New requirements, but still TPM 2.0
Microsoft unveiled Windows 11 at the end of June. Not much later it was announced that the system requirements have become much heavier, but two days later it was announced that this had been slightly reversed. It was still very unclear what exactly the motivations for the turnaround were, but TechRepublic spoke to Microsoft head of enterprise and OS security, David Weston, to clarify the matter.

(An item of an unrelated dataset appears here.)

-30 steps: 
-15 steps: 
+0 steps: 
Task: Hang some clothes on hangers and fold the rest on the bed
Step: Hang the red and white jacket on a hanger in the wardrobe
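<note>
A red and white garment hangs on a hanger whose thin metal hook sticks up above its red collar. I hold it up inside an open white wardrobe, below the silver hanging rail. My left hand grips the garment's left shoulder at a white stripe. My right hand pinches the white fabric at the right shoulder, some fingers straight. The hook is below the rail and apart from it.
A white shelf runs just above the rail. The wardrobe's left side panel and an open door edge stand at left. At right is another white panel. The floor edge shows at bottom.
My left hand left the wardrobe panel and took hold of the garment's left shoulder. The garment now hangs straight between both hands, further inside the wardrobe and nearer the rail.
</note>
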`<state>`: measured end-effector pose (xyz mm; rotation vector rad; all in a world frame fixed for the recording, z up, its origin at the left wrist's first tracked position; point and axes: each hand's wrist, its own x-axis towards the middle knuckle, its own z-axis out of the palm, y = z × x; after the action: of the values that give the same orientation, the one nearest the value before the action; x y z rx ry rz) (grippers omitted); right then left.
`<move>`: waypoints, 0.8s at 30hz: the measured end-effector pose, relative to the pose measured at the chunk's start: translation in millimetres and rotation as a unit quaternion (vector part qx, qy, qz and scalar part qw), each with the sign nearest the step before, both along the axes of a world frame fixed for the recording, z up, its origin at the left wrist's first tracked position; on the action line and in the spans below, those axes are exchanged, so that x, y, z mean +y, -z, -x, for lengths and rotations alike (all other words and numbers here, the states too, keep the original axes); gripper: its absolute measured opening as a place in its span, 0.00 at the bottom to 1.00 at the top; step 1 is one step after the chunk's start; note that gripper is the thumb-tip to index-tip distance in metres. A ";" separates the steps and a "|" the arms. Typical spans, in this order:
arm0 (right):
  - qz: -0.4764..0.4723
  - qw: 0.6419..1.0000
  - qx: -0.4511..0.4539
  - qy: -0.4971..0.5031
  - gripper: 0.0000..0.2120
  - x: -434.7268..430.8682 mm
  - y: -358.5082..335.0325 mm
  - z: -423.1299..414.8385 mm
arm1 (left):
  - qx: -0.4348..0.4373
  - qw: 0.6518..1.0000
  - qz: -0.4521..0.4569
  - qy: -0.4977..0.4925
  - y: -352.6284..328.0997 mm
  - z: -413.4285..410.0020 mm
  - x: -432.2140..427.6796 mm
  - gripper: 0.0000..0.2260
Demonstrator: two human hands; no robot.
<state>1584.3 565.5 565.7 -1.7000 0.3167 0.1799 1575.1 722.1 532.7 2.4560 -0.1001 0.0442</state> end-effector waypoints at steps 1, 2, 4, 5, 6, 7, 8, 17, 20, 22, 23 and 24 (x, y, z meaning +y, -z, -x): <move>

The main reason seems to be safety. Microsoft initially required the use of rpm 2.0, but a day later it turned out that rpm 1.2 is also sufficient. Another day later, Microsoft has the requirements re-adjusted, rpm 2.0 is again a hard requirement as far as we know. Tpm is responsible for various functions, such as:
- Storing other security keys and passwords for Windows Hello and Credential Guard;
- Make brute-force attacks more difficult;
- Virtual smart cards directing;
- Form a hardware root of trust for the Secure Boot and Measured Boot functionality;
- Make Windows Autopilot safe enough.
“Without a RPM, you don’t have enough layers of security, which adds extra security,” Weston explains. After the announcement of the system requirements, the prices of individual RPM modules skyrocketed, indicating that many systems did not have active RPM and that users are only now actively considering this. In addition, Microsoft is going to increase the security requirements for Windows Server 2022, for this tpm 2.0 will be a requirement. The news is therefore a clear wake-up call for administrators who can further increase their security measures.
A separate rpm 2.0 module. Many modern motherboard chipsets have an integrated version, and software versions also exist.